The State ex rel. International Shoe Co. v. Chapman
Decision Date | 09 October 1925 |
Docket Number | 25782 |
Parties | THE STATE ex rel. INTERNATIONAL SHOE COMPANY v. OLIVER CHAPMAN, License Collector of City of St. Louis, ROBERT WYCOFF, JR., EDWIN NOLTE and EDWARD E. BUTLER, Members of Merchants' and Manufacturers' Board of Tax Equalization |
Court | Missouri Supreme Court |
Order of assessment quashed.
Frank Y. Gladney and R. E. Blake for relator.
(1) Certiorari is a proper method for reviewing and determining the legality of the assessment. State ex rel v. Stephens, 146 Mo. 662; Western Union v Seay, 132 U.S. 472. (2) The sales against which the protested part of the assessment was made are transactions in interstate commerce. Butler Bros. Shoe Co. v. Rubber Co., 156 F. 1; Swift & Co. v. United States, 196 U.S. 398; Text Book Co. v. Pigg, 217 U.S. 107; Kansas City v. McDonald, 175 S.W. 917; Pennsylvania Railroad Co. v. Clark Bros., 238 U.S 466; Norfolk & Western Railroad Co. v. Sims, 191 U.S. 441; Addyston Pipe Co. v. United States, 175 U.S. 246. (3) The ordinance has no extra-territorial effect and the court will presume that it is confined to domestic commerce and does not embrace interstate commerce. Stanley v. Wabash Railroad, 100 Mo. 435; Connell v. W. U. Tel. Co., 108 Mo. 459; State v Gritzner, 134 Mo. 512. (4) If the ordinance is susceptible of two constructions, one of which includes receipts derived from interstate transactions and the other excludes such receipts, the court by an elementary rule of construction will adopt the latter view. Lumber Co. v. Railroad, 216 Mo. 671; Dorrance v. Dorrance, 242 Mo. 652; State v. Tax Comm., 221 S.W. 724; Stack v. General Baking Co., 223 S.W. 93. (5) The ordinance cannot be held to embrace transactions in interstate commerce without doing violence to most elementary principles. Standard Oil Case, 218 Mo. 376; Kansas City v. McDonald, 175 S.W. 917; Crutcher v. Kentucky, 141 U.S. 47; Vance v. Vandercrook, 170 U.S. 438; Tel. Co. v. Pennsylvania, 190 U.S. 160; West v. Kansas Gas Co., 221 U.S. 260.
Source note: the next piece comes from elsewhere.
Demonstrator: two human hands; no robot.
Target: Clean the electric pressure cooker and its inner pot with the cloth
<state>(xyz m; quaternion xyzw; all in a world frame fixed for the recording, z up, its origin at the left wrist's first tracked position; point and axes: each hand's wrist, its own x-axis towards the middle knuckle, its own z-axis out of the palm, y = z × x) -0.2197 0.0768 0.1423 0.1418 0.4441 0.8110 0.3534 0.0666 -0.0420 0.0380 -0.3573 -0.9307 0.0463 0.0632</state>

Oliver Senti and Daniel Bartlett for respondents.
(1) The manufacturers' license tax is a tax, not upon property or upon sales, but is levied upon the privilege of doing a manufacturing business. Am. Mfg. Co. v. St. Louis, 270 Mo. 40, 250 U.S. 459, 63 L.Ed. 1084. (2) The receipt by relator of shoes produced in its factories situated outside of St. Louis, the unpacking and commingling of such shoes with shoes produced in its local factories, the assorting of all shoes as to size and variety regardless of place of origin and subsequent sale of such lots of shoes, constitute part of the "privilege" of doing a manufacturing business as that business is defined in the ordinance licensing that privilege. St. Louis Revised Code 1914, sec. 396. (3) A municipal license tax upon the privilege of conducting a manufacturing business in the city is not an unconstitutional regulation of interstate commerce merely because the amount of tax is measured by the amount of goods sold by the manufacturer under such license, whether such goods are sold within or without the State, either in domestic or interstate commerce. Am. Mfg. Co. v. St. Louis, 250 U.S. 459, 63 L.Ed. 1084.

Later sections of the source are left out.